Exercise brief: Beneath this line sits some data. Return only its lines from the one holding "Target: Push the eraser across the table" through the one holding "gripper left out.", inclusive, exactly, with the images removed.

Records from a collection

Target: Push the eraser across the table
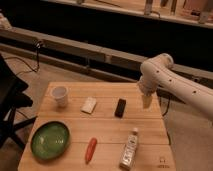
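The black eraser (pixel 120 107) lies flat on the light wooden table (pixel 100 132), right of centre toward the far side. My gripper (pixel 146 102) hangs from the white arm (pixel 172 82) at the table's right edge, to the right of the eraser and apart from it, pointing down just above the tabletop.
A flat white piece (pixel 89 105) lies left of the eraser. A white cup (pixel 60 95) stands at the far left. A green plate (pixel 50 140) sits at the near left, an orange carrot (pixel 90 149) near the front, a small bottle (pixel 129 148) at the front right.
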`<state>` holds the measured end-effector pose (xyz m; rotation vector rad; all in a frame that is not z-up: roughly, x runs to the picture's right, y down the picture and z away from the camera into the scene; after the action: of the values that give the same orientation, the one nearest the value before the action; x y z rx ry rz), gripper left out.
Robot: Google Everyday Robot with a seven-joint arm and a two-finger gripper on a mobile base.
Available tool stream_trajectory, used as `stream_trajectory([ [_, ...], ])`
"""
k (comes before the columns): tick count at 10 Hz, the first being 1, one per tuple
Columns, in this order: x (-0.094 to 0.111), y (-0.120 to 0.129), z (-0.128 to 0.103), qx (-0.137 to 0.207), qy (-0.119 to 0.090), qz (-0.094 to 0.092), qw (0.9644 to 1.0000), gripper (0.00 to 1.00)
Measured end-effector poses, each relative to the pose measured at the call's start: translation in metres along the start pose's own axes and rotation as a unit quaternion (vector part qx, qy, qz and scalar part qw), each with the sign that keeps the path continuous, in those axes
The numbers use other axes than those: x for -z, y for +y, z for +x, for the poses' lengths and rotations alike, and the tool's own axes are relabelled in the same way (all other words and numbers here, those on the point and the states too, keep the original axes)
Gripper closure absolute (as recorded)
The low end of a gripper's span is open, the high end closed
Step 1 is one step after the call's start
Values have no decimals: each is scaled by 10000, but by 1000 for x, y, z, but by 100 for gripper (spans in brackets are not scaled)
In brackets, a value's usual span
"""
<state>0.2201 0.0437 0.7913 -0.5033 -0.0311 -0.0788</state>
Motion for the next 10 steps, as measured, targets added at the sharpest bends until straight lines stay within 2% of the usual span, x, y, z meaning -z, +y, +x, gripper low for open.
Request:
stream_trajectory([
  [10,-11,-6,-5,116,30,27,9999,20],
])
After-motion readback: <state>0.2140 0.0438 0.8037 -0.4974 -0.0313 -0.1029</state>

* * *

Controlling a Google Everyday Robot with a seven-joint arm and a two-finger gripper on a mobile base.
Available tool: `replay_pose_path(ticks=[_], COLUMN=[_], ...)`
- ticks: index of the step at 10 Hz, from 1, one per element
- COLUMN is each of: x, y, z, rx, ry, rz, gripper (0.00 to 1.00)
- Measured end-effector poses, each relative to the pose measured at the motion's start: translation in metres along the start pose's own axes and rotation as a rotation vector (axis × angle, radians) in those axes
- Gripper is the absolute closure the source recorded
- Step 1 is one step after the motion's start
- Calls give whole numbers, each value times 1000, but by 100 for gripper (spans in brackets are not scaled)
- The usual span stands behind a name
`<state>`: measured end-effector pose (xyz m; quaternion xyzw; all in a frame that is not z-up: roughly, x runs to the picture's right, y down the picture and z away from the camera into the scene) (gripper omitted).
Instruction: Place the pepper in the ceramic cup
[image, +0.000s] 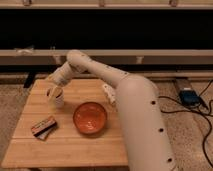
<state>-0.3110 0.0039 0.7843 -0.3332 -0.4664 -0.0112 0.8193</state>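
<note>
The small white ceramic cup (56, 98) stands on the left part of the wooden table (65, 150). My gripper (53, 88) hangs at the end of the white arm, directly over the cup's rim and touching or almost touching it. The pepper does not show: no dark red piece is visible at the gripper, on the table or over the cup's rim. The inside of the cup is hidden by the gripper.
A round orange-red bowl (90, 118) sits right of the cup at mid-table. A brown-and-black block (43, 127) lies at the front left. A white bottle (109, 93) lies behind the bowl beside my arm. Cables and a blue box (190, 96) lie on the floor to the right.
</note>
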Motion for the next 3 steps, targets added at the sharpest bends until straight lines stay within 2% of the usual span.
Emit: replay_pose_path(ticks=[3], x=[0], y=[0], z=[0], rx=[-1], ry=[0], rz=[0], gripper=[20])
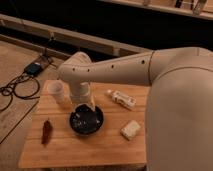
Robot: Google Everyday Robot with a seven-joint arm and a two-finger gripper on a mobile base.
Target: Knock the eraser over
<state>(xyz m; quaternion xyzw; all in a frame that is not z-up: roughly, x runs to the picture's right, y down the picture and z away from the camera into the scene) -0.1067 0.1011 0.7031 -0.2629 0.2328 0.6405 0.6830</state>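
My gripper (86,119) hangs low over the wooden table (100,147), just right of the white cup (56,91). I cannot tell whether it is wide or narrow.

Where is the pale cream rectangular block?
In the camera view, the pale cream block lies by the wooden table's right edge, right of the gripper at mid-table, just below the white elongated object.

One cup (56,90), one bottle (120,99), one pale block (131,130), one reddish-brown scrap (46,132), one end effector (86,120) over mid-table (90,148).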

Answer box:
Target: Push the eraser across the table
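The black eraser (pixel 120 107) lies flat on the light wooden table (pixel 100 132), right of centre toward the far side. My gripper (pixel 146 102) hangs from the white arm (pixel 172 82) at the table's right edge, to the right of the eraser and apart from it, pointing down just above the tabletop.
A flat white piece (pixel 89 105) lies left of the eraser. A white cup (pixel 60 95) stands at the far left. A green plate (pixel 50 140) sits at the near left, an orange carrot (pixel 90 149) near the front, a small bottle (pixel 129 148) at the front right.
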`<state>` holds the measured end-effector pose (xyz m; rotation vector rad; all in a frame that is not z-up: roughly, x runs to the picture's right, y down the picture and z away from the camera into the scene; after the action: of the values that give the same orientation, the one nearest the value before the action; x y z rx ry rz), gripper left out.

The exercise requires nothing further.